Résumé : Prix Nobel de médecine en 1912, Alexis Carrel (1873-1944) est surtout connu pour ses travaux sur la suture des vaisseaux sanguins et la greffe des tissus, qui ont permis l’essor de la chirurgie moderne. Mais ce grand savant n’était pas matérialiste pour autant, et les passages qui suivent montrent la place éminente qu’il attribuait à une démarche authentiquement morale.

« Le nombre de gens qui s’intéressent à la science, à la littérature, à l’art, a augmenté. Mais ce sont les formes les plus basses de la littérature et les contrefaçons de la science et de l’art qui, en général, attirent le public. Il ne paraît pas que les excellentes conditions hygiéniques dans lesquelles on élève les enfants, et les soins dont ils sont l’objet dans les écoles, aient réussi à élever le niveau intellectuel et moral. On peut même se demander  s’il n’y a pas souvent une sorte d’antagonisme entre leur développement physique et leur développement mental. Après tout, nous ne savons pas si l’augmentation de la stature dans une race donnée n’est pas une dégénérescence, au lieu d’un progrès, ainsi que nous le croyons aujourd’hui. Certes, les enfants sont beaucoup plus heureux dans les écoles où la contrainte a été supprimée, où ils ne font que ce qui les intéresse, où la tension de l’esprit et l’attention volontaire ne sont pas demandées.
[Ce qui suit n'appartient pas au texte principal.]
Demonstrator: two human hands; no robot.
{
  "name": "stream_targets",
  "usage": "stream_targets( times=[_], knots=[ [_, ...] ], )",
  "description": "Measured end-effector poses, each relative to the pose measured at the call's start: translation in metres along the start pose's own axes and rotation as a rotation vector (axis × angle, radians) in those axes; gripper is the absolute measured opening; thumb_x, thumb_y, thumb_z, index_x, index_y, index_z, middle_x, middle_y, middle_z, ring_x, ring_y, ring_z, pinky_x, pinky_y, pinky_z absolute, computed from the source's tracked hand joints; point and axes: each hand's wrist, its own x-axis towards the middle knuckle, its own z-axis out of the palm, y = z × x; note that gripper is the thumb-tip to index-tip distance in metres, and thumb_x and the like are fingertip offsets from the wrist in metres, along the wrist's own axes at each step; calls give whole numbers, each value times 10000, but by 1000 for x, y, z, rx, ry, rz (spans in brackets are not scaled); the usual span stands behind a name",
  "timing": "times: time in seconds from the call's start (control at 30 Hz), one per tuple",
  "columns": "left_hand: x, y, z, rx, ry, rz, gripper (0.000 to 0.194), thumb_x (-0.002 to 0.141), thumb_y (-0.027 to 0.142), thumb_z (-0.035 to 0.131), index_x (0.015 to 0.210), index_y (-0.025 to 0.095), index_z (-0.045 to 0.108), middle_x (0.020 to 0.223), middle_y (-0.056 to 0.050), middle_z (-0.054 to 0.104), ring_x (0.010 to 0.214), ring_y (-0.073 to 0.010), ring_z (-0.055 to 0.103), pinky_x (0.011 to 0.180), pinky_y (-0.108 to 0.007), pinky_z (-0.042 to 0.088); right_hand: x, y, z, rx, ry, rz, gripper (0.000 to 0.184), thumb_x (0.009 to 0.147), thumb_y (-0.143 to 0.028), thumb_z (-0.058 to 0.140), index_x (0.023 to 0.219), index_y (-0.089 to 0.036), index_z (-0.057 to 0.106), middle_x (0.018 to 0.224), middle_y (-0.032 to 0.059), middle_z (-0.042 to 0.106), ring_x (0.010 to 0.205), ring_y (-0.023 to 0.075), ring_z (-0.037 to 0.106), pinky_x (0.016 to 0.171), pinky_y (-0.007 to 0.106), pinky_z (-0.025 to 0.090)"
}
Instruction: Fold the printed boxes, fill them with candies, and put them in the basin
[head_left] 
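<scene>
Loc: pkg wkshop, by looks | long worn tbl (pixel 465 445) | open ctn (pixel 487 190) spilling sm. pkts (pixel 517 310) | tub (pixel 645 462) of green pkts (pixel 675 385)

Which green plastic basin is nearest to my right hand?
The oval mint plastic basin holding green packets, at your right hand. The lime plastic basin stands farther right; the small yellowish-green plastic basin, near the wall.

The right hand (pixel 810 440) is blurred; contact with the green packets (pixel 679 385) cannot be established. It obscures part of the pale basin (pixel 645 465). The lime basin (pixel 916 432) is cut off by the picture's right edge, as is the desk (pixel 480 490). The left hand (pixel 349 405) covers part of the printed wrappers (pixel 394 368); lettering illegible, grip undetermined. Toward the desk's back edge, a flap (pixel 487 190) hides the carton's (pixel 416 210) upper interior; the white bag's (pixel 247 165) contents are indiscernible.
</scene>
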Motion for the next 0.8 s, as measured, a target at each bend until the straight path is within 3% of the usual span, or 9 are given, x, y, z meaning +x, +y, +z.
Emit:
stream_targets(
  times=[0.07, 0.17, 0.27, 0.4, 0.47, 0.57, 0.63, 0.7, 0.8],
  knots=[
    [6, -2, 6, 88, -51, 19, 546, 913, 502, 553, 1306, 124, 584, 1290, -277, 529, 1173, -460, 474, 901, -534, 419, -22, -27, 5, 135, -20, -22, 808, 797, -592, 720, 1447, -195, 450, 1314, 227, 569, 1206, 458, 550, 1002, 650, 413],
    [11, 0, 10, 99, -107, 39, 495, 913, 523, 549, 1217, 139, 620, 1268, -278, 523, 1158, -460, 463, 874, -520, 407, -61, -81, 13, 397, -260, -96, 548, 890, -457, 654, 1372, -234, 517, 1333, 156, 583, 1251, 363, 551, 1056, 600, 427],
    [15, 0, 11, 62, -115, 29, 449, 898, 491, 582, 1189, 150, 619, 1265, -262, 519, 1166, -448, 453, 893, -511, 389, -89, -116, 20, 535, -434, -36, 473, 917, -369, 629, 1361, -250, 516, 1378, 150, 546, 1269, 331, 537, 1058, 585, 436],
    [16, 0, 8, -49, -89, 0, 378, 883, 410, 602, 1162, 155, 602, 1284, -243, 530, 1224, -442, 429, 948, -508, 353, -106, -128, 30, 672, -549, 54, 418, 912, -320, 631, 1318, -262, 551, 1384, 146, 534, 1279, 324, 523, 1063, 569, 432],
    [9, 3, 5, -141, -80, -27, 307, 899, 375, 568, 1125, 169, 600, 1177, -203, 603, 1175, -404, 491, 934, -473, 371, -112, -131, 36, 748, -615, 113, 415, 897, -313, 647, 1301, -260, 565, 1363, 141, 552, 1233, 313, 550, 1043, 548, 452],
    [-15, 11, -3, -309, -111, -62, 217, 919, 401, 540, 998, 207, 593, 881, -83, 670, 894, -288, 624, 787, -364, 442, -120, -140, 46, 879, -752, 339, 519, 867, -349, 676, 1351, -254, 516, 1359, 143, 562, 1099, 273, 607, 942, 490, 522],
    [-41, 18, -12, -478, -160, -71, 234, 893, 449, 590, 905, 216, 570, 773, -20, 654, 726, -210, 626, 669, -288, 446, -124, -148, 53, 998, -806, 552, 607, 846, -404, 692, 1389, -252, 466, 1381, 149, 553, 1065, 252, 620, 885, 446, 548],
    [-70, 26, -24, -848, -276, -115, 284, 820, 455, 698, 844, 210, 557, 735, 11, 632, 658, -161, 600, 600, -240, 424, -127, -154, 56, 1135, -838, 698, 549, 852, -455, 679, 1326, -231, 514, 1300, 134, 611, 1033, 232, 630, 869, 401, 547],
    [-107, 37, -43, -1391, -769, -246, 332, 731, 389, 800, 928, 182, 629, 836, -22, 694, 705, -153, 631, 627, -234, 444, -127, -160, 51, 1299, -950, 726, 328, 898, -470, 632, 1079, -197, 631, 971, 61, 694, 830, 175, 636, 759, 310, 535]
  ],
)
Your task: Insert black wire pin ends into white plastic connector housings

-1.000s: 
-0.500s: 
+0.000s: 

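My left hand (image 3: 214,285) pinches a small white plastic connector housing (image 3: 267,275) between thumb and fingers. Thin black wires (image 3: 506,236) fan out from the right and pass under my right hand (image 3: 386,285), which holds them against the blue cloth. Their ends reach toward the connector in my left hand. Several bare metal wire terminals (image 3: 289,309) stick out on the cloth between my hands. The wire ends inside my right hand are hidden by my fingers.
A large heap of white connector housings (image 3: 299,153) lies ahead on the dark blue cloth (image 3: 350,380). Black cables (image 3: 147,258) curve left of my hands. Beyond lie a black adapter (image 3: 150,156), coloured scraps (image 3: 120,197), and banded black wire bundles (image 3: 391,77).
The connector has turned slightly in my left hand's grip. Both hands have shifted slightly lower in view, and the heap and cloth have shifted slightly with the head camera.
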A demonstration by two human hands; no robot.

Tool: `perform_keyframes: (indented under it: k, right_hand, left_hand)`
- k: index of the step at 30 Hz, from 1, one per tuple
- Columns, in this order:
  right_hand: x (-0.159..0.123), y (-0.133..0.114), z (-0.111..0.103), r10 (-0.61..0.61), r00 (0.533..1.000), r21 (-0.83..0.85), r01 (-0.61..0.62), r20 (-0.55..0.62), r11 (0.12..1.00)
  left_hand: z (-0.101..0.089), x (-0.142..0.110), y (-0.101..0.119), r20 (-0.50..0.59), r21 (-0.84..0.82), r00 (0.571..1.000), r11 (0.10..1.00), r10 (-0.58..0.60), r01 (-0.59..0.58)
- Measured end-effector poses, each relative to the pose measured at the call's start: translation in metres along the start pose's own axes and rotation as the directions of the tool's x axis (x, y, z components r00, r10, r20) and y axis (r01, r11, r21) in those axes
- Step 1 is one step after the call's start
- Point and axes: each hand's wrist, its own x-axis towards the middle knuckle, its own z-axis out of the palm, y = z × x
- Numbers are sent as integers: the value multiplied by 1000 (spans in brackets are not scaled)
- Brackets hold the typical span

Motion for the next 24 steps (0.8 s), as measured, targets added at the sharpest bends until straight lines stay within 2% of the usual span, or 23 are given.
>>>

Quels sont les résultats d’une telle éducation ? Dans la civilisation moderne, l’individu se caractérise surtout par une activité assez grande et tournée entièrement vers le côté pratique de la vie, par beaucoup d’ignorance, par une certaine ruse, et par un état de faiblesse mentale qui lui fait subir de façon profonde l’influence du milieu où il lui arrive de se trouver. Il semble qu’en l’absence d’armature morale l’intelligence elle-même  s’affaisse. C’est peut-être pour cette raison que cette faculté, jadis si caractéristique de la France, a baissé de façon aussi manifeste dans ce pays. « (p.51)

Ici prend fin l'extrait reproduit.